▶ ACTIVITY:
The answer must be an exact copy of every entry, with no pictures in it.

▶ DATASET:
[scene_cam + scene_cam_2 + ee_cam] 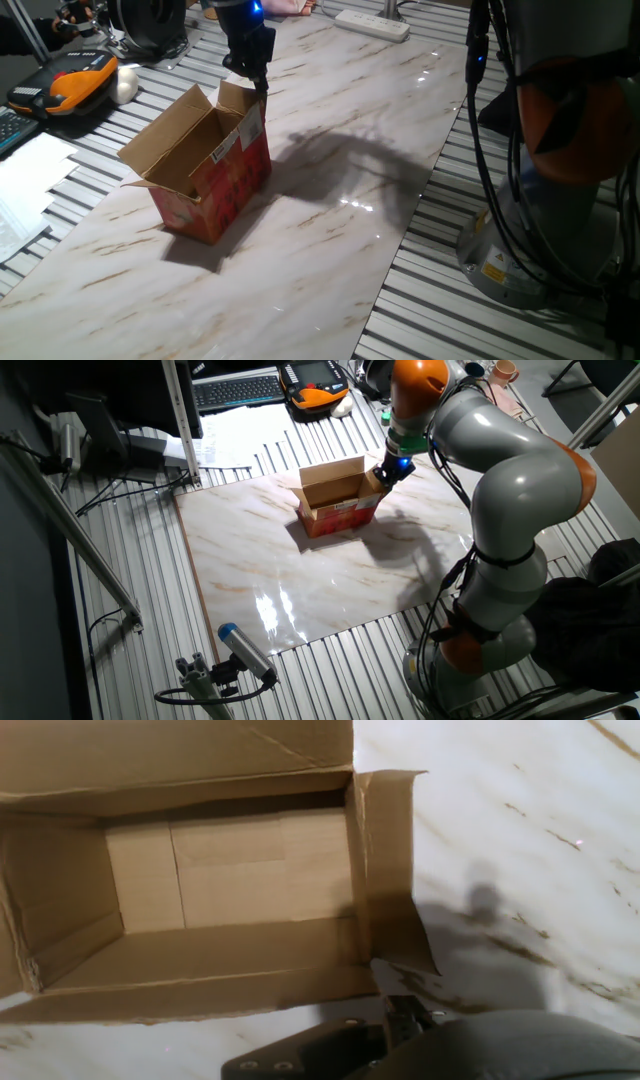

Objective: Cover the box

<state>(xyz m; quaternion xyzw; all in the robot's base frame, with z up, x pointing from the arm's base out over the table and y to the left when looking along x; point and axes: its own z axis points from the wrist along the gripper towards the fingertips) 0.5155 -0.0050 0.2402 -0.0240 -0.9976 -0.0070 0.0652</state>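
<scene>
The box (215,190) stands open on the marble slab (330,260), red outside and brown inside; it also shows as the box (340,517). Its long flap with a white label (236,138) hangs down the near side, and the opposite long flap (165,128) stands up and outward. My gripper (261,84) sits at the far short end, its tip touching the upright short flap (238,97), fingers together with nothing held. In the hand view I look down into the empty brown inside of the box (230,870), with the short flap (390,860) at right and the gripper (401,1016) at the bottom edge.
A white power strip (372,24) lies at the slab's far end. An orange device (80,80), white papers (25,180) and a keyboard (235,390) lie beyond the slab on the slatted table. The arm's base (520,240) stands at right.
</scene>
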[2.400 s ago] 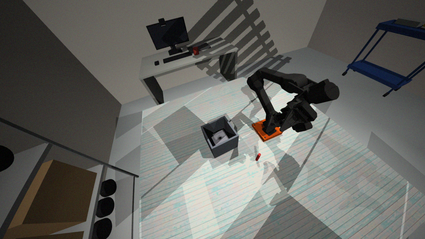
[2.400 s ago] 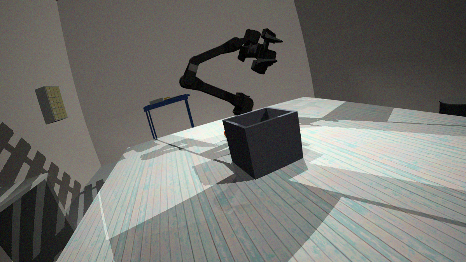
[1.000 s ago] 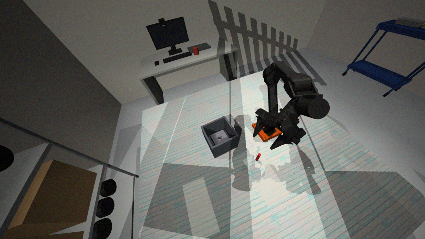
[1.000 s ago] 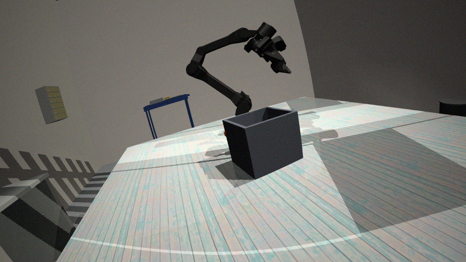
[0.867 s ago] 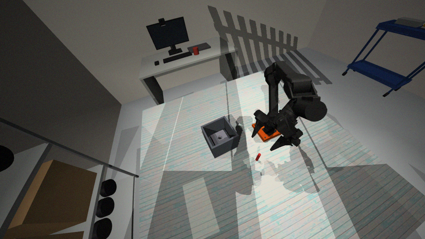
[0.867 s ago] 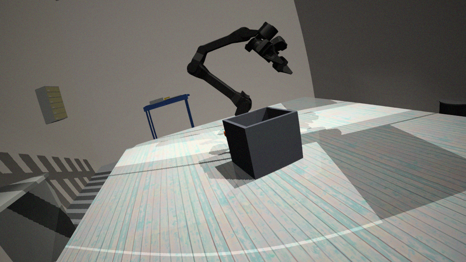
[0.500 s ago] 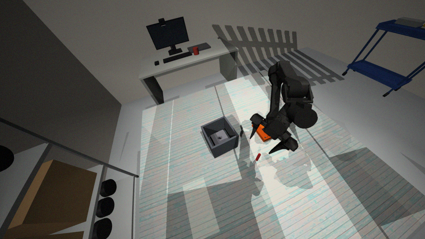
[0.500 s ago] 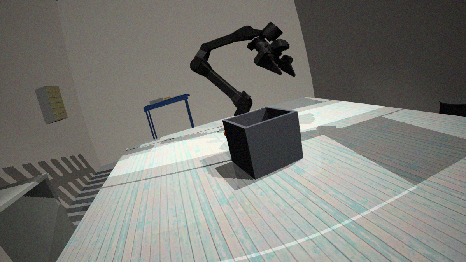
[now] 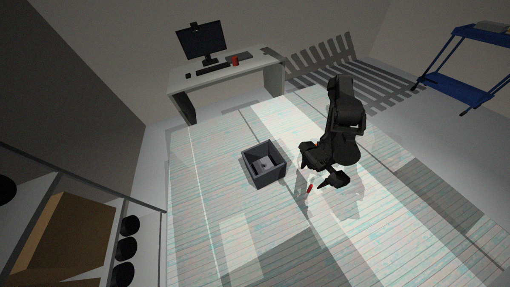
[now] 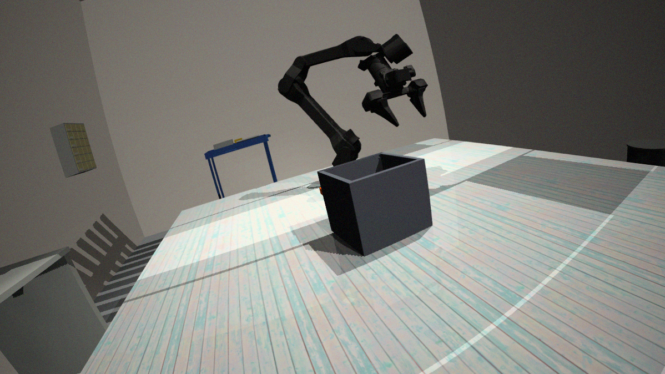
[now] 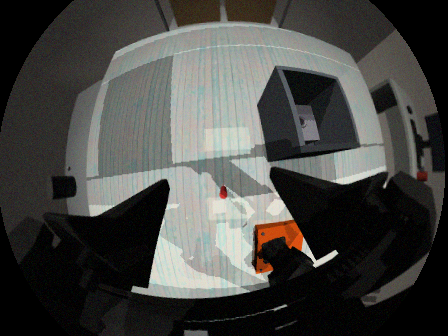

▶ ANSWER SECTION:
[scene_cam + scene_cam_2 + ee_cam] 

Objective: Cover the box

<state>(xyz m; quaternion xyzw; all in the robot's base frame, with z up, x pointing from the arm's base out over the table and y to the left when looking along x; point and axes: its own z axis points from the wrist along the gripper towards the fingertips) 0.5155 -0.0050 0.2402 -0.0240 -0.9976 -0.0070 0.0652</state>
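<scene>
The box (215,190) stands open on the marble slab (330,260), red outside and brown inside; it also shows as the box (340,517). Its long flap with a white label (236,138) hangs down the near side, and the opposite long flap (165,128) stands up and outward. My gripper (261,84) sits at the far short end, its tip touching the upright short flap (238,97), fingers together with nothing held. In the hand view I look down into the empty brown inside of the box (230,870), with the short flap (390,860) at right and the gripper (401,1016) at the bottom edge.
A white power strip (372,24) lies at the slab's far end. An orange device (80,80), white papers (25,180) and a keyboard (235,390) lie beyond the slab on the slatted table. The arm's base (520,240) stands at right.
</scene>
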[2.400 s ago] 
[2.400 s ago] 
[1.000 s ago] 
[1.000 s ago] 
[0.867 s ago] 
[0.867 s ago] 
[0.500 s ago] 
[0.500 s ago] 
[now] 
[now] 
[now] 

Nothing else belongs to this exercise.